This panel session was held at the Product-Led Summit, London 2019.
Drake Andrews, International Growth Manager, Shopify
Eric Peters, Product Owner, HubSpot Academy, HubSpot
Paul Holmes-Higgin, Chief Product Officer, Flowable
Jamie Norman, Head of Product, RedEye International
Identifying the ‘Aha!’ moment in your product
Q: Do you have a clear 'Aha' moment for your product or company?
Jamie: "There's an 'Aha!' moment for our customers which is usually quite analytics-led. When they see the results of their first campaigns and they take that on board, they can leverage that to iterate and build on their marketing campaigns.

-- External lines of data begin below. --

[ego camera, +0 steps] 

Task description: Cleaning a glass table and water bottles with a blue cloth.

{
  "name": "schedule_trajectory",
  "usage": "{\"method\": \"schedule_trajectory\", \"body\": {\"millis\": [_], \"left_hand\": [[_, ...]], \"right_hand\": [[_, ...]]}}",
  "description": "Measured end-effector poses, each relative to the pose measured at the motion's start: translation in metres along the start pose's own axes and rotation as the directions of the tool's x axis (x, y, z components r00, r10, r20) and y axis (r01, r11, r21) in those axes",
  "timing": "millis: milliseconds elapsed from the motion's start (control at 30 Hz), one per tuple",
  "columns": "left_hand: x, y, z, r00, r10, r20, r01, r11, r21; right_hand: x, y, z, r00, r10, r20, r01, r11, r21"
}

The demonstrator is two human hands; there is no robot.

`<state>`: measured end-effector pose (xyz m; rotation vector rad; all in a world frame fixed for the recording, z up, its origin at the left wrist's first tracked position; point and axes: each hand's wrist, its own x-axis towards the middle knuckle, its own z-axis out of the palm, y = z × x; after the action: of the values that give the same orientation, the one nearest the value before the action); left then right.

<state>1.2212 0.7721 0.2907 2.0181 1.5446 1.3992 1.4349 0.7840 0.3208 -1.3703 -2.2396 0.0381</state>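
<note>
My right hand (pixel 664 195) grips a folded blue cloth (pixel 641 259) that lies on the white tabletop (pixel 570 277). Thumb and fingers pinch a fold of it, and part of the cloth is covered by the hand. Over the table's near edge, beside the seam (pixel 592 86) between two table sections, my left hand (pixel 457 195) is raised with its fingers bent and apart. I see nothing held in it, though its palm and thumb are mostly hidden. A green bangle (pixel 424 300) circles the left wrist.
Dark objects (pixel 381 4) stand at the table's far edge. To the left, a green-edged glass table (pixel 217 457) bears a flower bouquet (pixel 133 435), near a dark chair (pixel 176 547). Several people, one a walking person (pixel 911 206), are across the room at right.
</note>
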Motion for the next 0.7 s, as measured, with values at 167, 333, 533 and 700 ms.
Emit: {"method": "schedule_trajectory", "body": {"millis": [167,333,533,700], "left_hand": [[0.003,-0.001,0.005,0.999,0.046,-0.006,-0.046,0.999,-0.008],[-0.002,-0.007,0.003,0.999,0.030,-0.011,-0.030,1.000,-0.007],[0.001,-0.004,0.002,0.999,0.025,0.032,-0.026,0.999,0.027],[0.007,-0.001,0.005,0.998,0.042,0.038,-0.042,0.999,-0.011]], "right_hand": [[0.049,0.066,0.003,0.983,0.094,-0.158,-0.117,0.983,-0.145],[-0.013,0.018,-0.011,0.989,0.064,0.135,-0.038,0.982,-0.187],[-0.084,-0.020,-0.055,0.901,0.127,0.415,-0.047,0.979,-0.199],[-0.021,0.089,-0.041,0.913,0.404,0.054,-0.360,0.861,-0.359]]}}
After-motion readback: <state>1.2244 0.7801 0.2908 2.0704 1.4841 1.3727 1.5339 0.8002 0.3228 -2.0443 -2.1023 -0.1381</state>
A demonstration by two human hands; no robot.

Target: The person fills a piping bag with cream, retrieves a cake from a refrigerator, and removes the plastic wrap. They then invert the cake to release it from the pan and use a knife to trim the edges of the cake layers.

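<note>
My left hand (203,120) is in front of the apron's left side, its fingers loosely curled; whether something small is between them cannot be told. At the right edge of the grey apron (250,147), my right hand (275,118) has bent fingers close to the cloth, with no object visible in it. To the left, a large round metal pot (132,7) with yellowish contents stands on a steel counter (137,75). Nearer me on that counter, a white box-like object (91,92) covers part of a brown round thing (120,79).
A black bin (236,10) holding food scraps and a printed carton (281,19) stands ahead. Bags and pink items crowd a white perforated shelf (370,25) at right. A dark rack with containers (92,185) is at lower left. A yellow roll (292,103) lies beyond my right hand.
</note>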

But, we can look at this from a different perspective as well. We have our own 'Aha!' moments looking in on our customers. One of those is how we build our roadmap. We build a roadmap based on broad time horizons. We share this with our customers and we show what we're working on right now. We've got a column for what we're doing next, and we've got a column where we share what we're planning to do in the future. A real eye-opener for us was when we started to share this with our customers and started to use this as a prototype for our strategy. They started coming to us and informing us what should have been higher than it was on the roadmap.
That was compounded by workshops that we ran. I can't overemphasize the insight that watching people use your product gives you. You give them a simple task to work through and you can see where they get stuck. Rather than just reading numbers on a spreadsheet, you can understand the meaning behind them."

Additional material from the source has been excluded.